Fariz menyerngit—bingung.

"Kalau gak boleh bisa minta tolong pinjemin mobilnya Papa? Ara minta tolong Mas." Ujarnya sambil memanyunkan bibir. Hei, ini masalah genting—tapi entah kenapa Fariz justru ingin menggigit bibir yang meruncing milik istrinya itu. 

"Ara janji gak akan ganggu Mas tidur lagi kalau mas bantuin Ara. Tolong Mas."

"Kamu mau kemana?"

"Ke Ambarawa Mas, mau ke rumah nenek, Nenek—" Kaira menangis lagi, ucapanya terpotong dengan tangis. Fariz melotot, buru-buru mengusap air mata Kaira lagi. Dia tidak suka melihat wanita menangis.

"Nenek meninggal Mas. Ara harus kesana sekarang. Kaira pinjem mobil Mas Ariz ya? Ara janji gak bakal rusakin, Ara—"

"SUT!" Fariz mengusap pipi Kaira penuh sayang—berniat menenangkan. "Ummi yang telpon tadi?"

Kaira mengangguk.

"Ummi bilang apa aja?"

"Ummi bilang nenek meninggal, sekarang Ummi sama Abi sudah jalan kesana. Ummi ninggalin Ara sendiri. Gimana cara Ara kesana Mas? Mobil Ara rusak, Mas Ariz marah sama Ara. Bus pasti sudah gak ada jam segini."

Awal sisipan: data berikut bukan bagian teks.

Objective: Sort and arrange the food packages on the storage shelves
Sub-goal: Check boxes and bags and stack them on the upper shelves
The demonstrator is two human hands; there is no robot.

Demi Tuhan Fariz tidak bisa jika tidak tertawa sekarang. Tawanya pecah bersama dengan ia yang mencubit hidung Kaira kencang-kencang—menggemaskan sekali. Hingga si empunya berteriak nyaring sekali, "AW ... sakit mas."

Bukanya minta maaf Fariz justru semakin mengeratkan cubitannya, hidung Kaira semerah tomat dibuatnya.

"Boleh ya Mas pinjam mobilnya?"

Fariz menggeleng tegas. "Biar saya antar."

Netra Kaira berkedip-kedip, gadis itu juga terpaku lima detik. "Mas Ariz sudah gak marah?"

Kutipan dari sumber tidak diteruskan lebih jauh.